Your answer is right, of course. Any nonzero vector space has _infinitely_ many bases, so there are infinitely many right answers to this question. (It really should have asked, "find *a* basis for the row space of this matrix", and not "find *the* basis", because the "the" implies that there's only one, when there isn't.) Which still doesn't explain why they used another basis. Where did theirs come from?
Well, your matrix is in echelon form, but if you liked, you could keep reducing it so that all entries *above* the pivot entries were zero, too. (This is sometimes called "reduced" row echelon form--- although usually one also requires that the pivot entries be 1s, and they're clearly OK with having 6 and 3 as pivots.) If you add -2/3 of row 3 to row 2 of your row-echelon form matrix, you get the matrix with row 2,1,0,2, row 0, 1, 0, 1/3, and row 0, 0, 3, 1. Now if you subtract the second row of this matrix from the first, you get the matrix with row 2, 0, 0, 5/3, row 0, 1, 0, 1/3, and row 0, 0, 3, 1. If you now scale the rows to remove fractions (multiply first and second rows by 3) you get their answer. But your answer is also right. There is no reason why anybody would automatically prefer theirs, or continue row reducing past the point you did.

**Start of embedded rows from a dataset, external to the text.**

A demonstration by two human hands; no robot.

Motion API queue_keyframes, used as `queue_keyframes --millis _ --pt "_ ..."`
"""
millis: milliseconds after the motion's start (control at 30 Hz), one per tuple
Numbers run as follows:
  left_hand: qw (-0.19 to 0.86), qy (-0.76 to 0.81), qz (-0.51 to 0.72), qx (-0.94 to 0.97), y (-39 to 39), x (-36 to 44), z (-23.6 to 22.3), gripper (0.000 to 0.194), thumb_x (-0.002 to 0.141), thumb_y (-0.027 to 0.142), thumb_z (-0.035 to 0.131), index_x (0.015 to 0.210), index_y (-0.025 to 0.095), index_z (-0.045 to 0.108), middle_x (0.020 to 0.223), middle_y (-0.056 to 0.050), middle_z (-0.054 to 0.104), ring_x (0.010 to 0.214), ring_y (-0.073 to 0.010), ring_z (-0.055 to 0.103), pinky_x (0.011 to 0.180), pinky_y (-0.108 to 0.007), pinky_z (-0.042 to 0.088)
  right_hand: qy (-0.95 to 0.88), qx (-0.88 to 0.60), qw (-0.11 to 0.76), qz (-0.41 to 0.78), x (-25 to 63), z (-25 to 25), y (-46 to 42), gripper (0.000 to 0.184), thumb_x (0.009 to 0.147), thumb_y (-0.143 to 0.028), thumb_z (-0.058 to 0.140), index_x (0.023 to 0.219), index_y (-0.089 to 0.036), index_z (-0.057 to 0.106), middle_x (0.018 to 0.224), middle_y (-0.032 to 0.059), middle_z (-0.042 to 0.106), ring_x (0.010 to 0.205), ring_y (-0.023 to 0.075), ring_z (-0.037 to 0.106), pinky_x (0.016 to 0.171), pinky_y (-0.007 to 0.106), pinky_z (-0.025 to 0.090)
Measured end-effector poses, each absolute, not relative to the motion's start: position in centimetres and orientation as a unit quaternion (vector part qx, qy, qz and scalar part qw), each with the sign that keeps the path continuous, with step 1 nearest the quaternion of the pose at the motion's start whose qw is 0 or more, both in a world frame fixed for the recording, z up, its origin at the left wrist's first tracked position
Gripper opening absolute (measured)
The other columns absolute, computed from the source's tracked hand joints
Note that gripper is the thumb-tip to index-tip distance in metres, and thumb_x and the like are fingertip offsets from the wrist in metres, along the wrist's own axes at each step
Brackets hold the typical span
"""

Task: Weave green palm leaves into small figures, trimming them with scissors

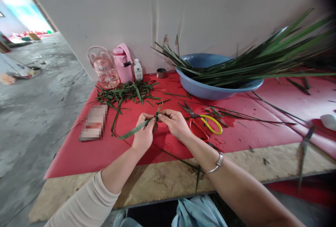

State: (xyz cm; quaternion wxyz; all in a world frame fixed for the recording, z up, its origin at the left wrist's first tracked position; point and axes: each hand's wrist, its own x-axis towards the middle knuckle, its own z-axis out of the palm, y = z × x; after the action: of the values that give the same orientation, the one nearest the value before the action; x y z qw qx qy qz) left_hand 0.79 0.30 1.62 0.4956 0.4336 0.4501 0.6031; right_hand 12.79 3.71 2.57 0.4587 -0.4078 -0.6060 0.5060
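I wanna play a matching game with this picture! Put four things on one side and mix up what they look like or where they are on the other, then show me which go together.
Things:
1. basin
2. scissors
3. bracelet
4. strip

Clues:
A. silver, around the right arm
B. green, held in the left hand
C. blue, with long leaves in it
D. one red handle, one yellow handle

Right pairs: 1-C, 2-D, 3-A, 4-B
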Motion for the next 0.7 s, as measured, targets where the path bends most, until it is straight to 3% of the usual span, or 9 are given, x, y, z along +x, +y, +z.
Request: queue_keyframes --millis 333,533,600,700 --pt "0.509 0.487 0.581 0.408 0.5 1.1 1.5 0.023 0.073 0.031 0.060 0.089 0.016 0.052 0.057 0.004 0.050 0.046 -0.0066 0.041 0.044 -0.019 0.032 -0.627 -0.430 0.449 0.469 12.7 2.6 3.6 0.016 0.075 -0.028 0.056 0.065 -0.016 0.059 0.061 -0.0006 0.059 0.059 0.0115 0.054 0.059 0.023 0.043" --pt "0.502 0.484 0.587 0.412 0.6 0.9 0.8 0.021 0.072 0.034 0.060 0.083 0.016 0.057 0.060 0.002 0.055 0.046 -0.0062 0.041 0.045 -0.020 0.031 -0.647 -0.451 0.425 0.445 12.6 2.1 3.9 0.020 0.078 -0.030 0.052 0.064 -0.017 0.057 0.060 0.0001 0.060 0.060 0.0130 0.056 0.060 0.024 0.045" --pt "0.526 0.471 0.599 0.378 0.8 0.9 0.6 0.022 0.070 0.033 0.062 0.083 0.016 0.055 0.060 0.003 0.055 0.044 -0.0051 0.038 0.043 -0.019 0.028 -0.696 -0.464 0.397 0.378 12.9 2.9 4.0 0.018 0.079 -0.031 0.051 0.071 -0.017 0.059 0.067 0.0021 0.062 0.065 0.0150 0.057 0.064 0.027 0.045" --pt "0.570 0.445 0.615 0.315 1.1 0.9 0.6 0.024 0.067 0.031 0.064 0.082 0.016 0.052 0.063 0.002 0.056 0.043 -0.0037 0.036 0.042 -0.018 0.025 -0.744 -0.468 0.421 0.222 13.5 6.2 2.4 0.019 0.076 -0.033 0.057 0.089 -0.019 0.061 0.095 0.0077 0.063 0.093 0.0222 0.055 0.082 0.036 0.042"
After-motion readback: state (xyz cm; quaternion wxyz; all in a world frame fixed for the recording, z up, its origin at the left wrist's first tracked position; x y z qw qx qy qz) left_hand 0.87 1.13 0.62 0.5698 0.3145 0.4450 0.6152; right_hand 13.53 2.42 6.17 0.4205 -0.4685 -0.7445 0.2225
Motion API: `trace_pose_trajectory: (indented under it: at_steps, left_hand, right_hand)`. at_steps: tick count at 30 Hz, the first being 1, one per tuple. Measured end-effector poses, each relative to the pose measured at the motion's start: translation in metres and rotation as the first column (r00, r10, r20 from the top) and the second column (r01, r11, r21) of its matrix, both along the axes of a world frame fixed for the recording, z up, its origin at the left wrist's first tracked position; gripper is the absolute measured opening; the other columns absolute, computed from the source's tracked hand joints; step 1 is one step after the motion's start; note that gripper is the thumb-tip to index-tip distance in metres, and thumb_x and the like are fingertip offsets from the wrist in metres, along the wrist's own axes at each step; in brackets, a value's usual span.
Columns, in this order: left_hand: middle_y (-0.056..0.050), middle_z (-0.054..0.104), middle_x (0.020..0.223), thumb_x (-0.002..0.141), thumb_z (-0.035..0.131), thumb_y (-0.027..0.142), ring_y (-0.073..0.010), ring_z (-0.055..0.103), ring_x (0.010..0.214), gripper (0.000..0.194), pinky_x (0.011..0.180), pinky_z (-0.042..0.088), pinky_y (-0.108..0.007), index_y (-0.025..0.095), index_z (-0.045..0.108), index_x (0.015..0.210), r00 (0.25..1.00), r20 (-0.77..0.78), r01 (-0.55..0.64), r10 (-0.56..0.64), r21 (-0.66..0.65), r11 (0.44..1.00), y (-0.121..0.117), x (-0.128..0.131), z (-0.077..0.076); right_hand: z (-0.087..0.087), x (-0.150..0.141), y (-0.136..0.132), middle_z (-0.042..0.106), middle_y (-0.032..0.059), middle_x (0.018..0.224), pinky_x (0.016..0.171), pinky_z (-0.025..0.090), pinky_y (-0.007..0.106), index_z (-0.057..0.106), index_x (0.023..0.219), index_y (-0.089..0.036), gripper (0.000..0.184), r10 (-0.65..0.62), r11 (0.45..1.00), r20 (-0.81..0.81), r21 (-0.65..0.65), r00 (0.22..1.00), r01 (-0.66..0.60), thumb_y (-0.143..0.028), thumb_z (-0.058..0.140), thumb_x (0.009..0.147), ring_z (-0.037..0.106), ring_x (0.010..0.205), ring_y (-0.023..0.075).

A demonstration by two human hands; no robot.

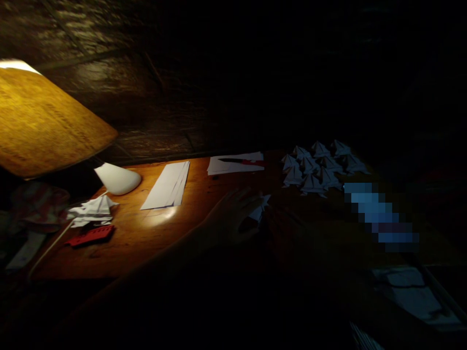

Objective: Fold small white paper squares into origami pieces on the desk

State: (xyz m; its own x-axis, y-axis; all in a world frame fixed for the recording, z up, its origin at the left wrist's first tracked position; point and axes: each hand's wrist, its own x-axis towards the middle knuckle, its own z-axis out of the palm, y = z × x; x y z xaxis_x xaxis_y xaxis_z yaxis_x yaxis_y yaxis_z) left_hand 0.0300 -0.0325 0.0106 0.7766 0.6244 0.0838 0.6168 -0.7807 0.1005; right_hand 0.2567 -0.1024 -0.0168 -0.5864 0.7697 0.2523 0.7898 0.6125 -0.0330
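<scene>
A small folded piece of white paper is between my two hands, low over the wooden table. My left hand is at its left side, fingers curved over the far edge and thumb on the near side, apparently gripping it. Close on the paper's right is my right hand, so deep in shadow that its fingers cannot be made out. Beyond the hands, several folded paper figures stand grouped in rows at the back right.
A lit lamp with a yellow shade and white base stands left. Nearby are a crumpled folded paper, a red object and paper strips. A red-handled knife lies on more sheets. A pixelated bluish patch covers the right.
</scene>
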Motion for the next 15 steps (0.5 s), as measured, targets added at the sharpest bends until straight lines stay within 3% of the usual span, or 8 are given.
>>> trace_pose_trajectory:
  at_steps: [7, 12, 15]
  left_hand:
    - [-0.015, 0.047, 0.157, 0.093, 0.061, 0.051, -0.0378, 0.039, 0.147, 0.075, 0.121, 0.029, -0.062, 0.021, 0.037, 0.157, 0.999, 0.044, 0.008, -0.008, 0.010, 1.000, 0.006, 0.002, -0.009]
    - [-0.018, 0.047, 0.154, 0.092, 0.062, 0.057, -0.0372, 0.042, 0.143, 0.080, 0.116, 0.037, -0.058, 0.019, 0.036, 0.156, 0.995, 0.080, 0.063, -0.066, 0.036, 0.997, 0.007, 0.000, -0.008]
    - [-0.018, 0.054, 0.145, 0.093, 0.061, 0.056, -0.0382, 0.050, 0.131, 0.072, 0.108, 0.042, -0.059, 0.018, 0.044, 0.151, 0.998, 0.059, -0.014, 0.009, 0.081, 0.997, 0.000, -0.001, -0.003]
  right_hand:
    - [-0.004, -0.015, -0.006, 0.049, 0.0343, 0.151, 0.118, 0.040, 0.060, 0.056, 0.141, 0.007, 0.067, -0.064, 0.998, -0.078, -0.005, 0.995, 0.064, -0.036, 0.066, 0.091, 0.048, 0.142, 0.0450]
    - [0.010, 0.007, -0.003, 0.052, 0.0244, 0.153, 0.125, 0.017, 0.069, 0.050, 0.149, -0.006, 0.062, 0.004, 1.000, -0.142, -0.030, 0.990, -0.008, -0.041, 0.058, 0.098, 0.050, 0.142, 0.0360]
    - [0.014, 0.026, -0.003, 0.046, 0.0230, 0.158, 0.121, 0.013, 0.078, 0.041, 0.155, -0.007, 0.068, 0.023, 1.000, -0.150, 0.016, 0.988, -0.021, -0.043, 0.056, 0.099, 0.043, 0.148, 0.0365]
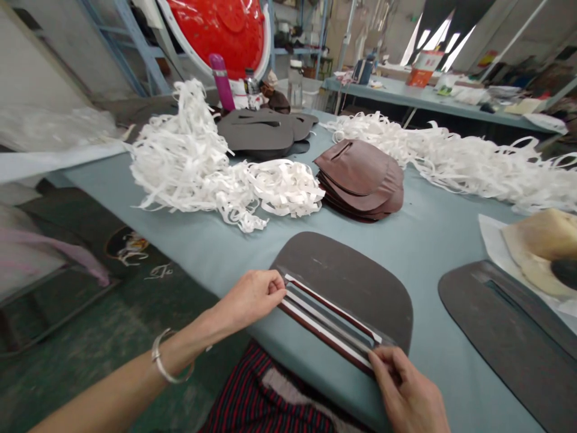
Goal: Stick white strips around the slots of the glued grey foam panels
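Observation:
A dark grey rounded panel [342, 258] lies flat on the table before me, with a long slot near its close edge. White tape and brown edging line both sides of the slot. Along the near side runs a narrow grey strip [324, 320]. At the strip's left end, my left hand [259, 294] is closed in a pinch of thumb and fingers. My right hand [408, 385] pinches the other end, at the panel's lower right corner. What exactly lies under the fingertips is partly hidden.
Heaped white tape strips [189, 162] sit behind the panel, beside stacked brown leather pieces [360, 180]. More white strips [473, 159] run along the right. A second slotted grey panel [509, 325] lies at right, near a yellowish roll [545, 234]. Farther back stands a purple bottle [222, 81].

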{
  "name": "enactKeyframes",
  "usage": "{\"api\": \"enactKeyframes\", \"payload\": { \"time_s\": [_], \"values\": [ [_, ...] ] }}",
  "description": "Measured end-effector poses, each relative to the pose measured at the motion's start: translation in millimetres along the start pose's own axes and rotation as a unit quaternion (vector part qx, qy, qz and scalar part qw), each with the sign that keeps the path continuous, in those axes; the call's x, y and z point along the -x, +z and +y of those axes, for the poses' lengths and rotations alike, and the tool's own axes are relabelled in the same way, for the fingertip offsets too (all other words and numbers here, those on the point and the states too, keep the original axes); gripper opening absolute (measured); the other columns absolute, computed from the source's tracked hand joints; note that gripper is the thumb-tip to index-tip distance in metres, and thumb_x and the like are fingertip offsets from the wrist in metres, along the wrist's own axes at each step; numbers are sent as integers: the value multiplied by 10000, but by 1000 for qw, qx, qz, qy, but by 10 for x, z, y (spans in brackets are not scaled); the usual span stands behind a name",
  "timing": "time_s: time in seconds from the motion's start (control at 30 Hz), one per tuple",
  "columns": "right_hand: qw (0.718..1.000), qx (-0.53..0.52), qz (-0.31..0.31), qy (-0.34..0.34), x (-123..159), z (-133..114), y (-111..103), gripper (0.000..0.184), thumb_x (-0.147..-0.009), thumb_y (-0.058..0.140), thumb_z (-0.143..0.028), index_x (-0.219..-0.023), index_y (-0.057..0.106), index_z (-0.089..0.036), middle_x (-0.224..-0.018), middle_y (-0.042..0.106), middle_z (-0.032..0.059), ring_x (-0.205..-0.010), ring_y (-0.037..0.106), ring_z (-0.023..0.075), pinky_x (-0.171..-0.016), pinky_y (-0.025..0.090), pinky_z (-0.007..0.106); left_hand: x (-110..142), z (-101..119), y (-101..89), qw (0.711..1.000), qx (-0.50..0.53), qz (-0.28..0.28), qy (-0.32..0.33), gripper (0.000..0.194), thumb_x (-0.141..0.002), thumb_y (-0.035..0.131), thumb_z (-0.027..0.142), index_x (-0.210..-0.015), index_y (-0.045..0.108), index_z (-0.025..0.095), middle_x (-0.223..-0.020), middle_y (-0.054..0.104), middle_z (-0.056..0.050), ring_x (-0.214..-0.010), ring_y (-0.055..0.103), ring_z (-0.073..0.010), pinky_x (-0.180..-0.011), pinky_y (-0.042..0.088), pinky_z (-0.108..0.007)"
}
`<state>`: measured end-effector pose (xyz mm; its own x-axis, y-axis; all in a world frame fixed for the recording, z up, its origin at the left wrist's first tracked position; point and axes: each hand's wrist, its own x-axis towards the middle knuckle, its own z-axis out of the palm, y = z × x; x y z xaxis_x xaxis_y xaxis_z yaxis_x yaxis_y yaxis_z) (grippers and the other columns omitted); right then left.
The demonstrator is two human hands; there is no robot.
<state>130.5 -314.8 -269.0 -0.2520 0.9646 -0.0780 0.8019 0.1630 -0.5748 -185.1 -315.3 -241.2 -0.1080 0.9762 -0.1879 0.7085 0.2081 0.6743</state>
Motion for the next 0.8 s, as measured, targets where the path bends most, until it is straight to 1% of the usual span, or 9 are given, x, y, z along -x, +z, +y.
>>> {"api": "enactKeyframes", "payload": {
  "time_s": [0.1,0.33,0.47,0.63,0.73,0.8],
  "values": [
    [1000,-4,1,26,-5,26,-2,377,-851,463,-578,-743,599,-243,-594,633,-15,-517,605,137,-501,451,189,-32,-12,3,1000,-6,5,-11,175,-803,482,261,-751,634,191,-648,642,12,-592,583,-129,-558,371,-228],
    [999,-33,-9,40,-8,73,30,386,-841,451,-586,-777,608,-239,-646,653,-11,-579,621,139,-539,457,186,-78,-43,-5,999,-19,-6,-25,148,-759,484,225,-736,627,195,-661,656,11,-598,592,-129,-547,370,-222],
    [998,-30,-7,57,2,98,57,389,-835,456,-597,-772,598,-241,-625,633,-18,-564,603,135,-536,442,191,-106,-58,7,999,-30,-12,-33,146,-762,485,233,-728,623,198,-651,653,12,-589,592,-130,-542,356,-226],
    [997,-31,0,64,-3,75,42,389,-817,479,-602,-738,591,-238,-589,609,-22,-528,576,132,-509,429,194,-102,-41,26,998,-60,-6,-36,136,-758,482,195,-717,611,199,-637,635,15,-579,572,-128,-550,339,-237],
    [998,-41,3,56,-19,44,8,385,-817,479,-591,-743,603,-234,-586,607,-19,-518,568,132,-504,426,196,-79,-17,51,995,-94,26,-31,80,-767,500,187,-746,574,204,-662,612,18,-594,550,-134,-560,338,-248],
    [997,-55,4,51,-27,21,-14,376,-828,467,-568,-752,610,-228,-606,616,-11,-535,570,133,-513,423,199,-50,3,81,992,-108,59,-5,49,-784,508,178,-810,537,206,-723,600,16,-639,547,-139,-586,361,-252]
  ]
}}
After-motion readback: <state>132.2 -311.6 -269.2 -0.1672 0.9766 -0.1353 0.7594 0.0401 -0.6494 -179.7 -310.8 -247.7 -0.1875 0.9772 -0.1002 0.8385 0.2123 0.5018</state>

Why do books do that? Well, some people find "reduced" row echelon form (where you keep going until you have zeros *above* the pivots as well as below) mathematically appealing because it's essentially unique. What I mean by this is that if you put zeros above the pivots, and also scale each row so it had a leading 1, there is only *one* possible end result from a given matrix. This is not the case with just row echelon form. (If you and a friend are both given a matrix M, and you both go home and use row operations to put it in row echelon form, there is no guarantee that you and your friend will get the same answer. Depending on what operations you use, and the order you do them in, you can get different correct results. But if you both keep reducing until you have zeros above the pivots as well as below, and scale so the pivots are 1, you are guaranteed to get the same answer.)
Another reason people like reduced row echelon form is when using row operations to solve Ax = b (with A, b given and x to be found). If the augmented matrix (A | b) is put in reduced row echelon form, then writing down the solution x requires no "backsubstitution": having zeros above the pivots as well as below, means that each pivot variable is explicitly given in terms of the free variables, if any. If your row echelon form was the row echelon form of an augmented matrix (A | b) with a 3x3 matrix A, for example, you see 3 x_3 = 1, so you can solve for x_3 = 1/3 immediately, but to get x_2 you need to plug in x_3 to the equation x_2 + 2x_3 = 1 and then solve for x_2 that way, and then you need to plug that x_2 into 2 x_1 + x_2 = 2 to find x_1. This wouldn't be necessary with the reduced row echelon form. But you're not solving Ax = b here, so I don't see any advantage to the reduced row echelon form.
Just to offer a third answer: your calculation shows that the dimension of the row space is 3, and since there are only three rows, this shows that the *original three rows of the matrix* are linearly independent and hence a basis for the row space. So another correct answer is the three rows of the given matrix. So this problem has a lot of correct answers. (This answer is really no "simpler" than yours, because if someone wanted a justification for why the rows of the given matrix were a basis for the row space, you'd have to do your calculation; in general there is no way of just "seeing" that the rows of a matrix are linearly independent, unless it in row echelon form.)